Retype exactly what appears below from the line containing "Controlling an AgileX" down to the line containing "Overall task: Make", keeping both end lines. Do not include pictures.

***** SUPPLIED INFORMATION *****

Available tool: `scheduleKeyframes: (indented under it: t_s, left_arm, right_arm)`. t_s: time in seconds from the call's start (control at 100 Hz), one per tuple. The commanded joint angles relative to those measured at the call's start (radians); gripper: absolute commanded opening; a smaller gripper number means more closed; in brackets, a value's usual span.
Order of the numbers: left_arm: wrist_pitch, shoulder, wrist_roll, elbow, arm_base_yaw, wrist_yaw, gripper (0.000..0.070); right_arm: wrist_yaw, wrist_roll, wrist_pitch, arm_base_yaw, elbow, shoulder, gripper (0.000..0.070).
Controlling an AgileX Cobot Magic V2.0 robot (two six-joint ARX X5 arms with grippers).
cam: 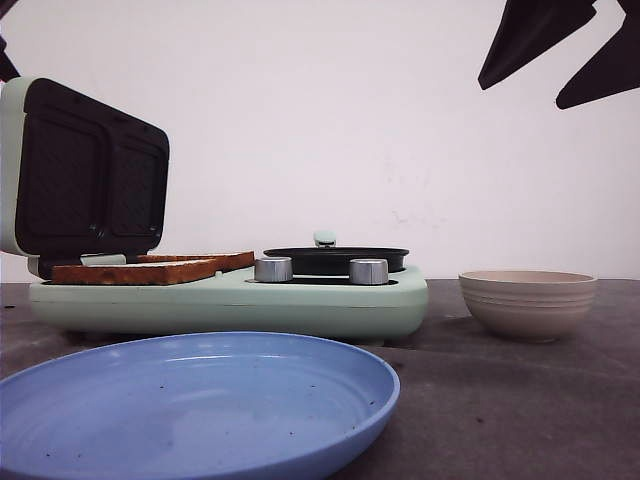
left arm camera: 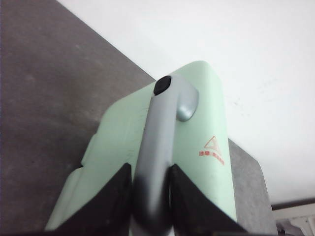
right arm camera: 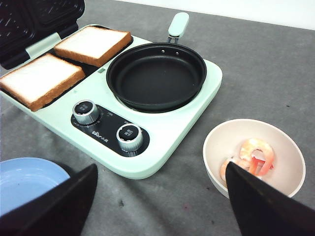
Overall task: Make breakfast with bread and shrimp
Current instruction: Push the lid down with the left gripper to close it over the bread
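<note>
**Lid held up, bread on the plates, shrimp in the bowl**

The mint-green breakfast maker [cam: 300, 300] stands on the dark grey counter [cam: 520, 400]. Its lid [cam: 85, 170] is raised and stands almost upright on the robot's left side. The left pincer [left arm camera: 151, 196] is closed around the grey handle [left arm camera: 157, 147] of this lid; its two black fingers [left arm camera: 110, 201] press on both sides of the handle.

The two slices of bread [right arm camera: 69, 64] lie flat, side by side, on the black sandwich plates under the open lid. The slices are just beside each other, and their brown crusts are visible in the front view [cam: 150, 268].

On the other half of the machine sits a black frying pan [right arm camera: 156, 74] with a pale green handle [right arm camera: 177, 24]. Two silver knobs [right arm camera: 108, 125] are on the black panel in front of the pan.

To the right of the machine, a little apart from it, stands a beige bowl [right arm camera: 216, 147] with pink shrimp [right arm camera: 253, 157] inside. A blue plate [cam: 200, 440] lies on the counter nearest to the camera, in front of the machine.

The right pincer [right arm camera: 157, 196] hangs in the air above the counter, between the plate and the bowl. Its fingers [right arm camera: 261, 206] are wide apart and it holds nothing.
</note>
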Motion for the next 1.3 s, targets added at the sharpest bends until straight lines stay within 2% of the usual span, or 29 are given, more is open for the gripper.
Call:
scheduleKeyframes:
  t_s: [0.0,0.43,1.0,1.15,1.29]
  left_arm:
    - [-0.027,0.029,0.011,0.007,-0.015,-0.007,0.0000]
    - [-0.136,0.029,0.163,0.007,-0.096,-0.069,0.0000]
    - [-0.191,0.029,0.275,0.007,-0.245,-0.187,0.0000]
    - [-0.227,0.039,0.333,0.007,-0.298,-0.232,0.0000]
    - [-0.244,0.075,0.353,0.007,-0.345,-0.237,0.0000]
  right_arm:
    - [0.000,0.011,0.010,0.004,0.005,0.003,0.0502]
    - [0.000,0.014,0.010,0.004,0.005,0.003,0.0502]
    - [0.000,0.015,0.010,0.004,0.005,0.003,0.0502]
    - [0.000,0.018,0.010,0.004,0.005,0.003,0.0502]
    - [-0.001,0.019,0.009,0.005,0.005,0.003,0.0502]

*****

**REPLY**
Controlling an AgileX Cobot Magic V2.0 robot (two six-joint ARX X5 arms with grippers).
cam: 
left arm camera: 
right arm camera: 
Overall task: Make breakfast with bread and shrimp

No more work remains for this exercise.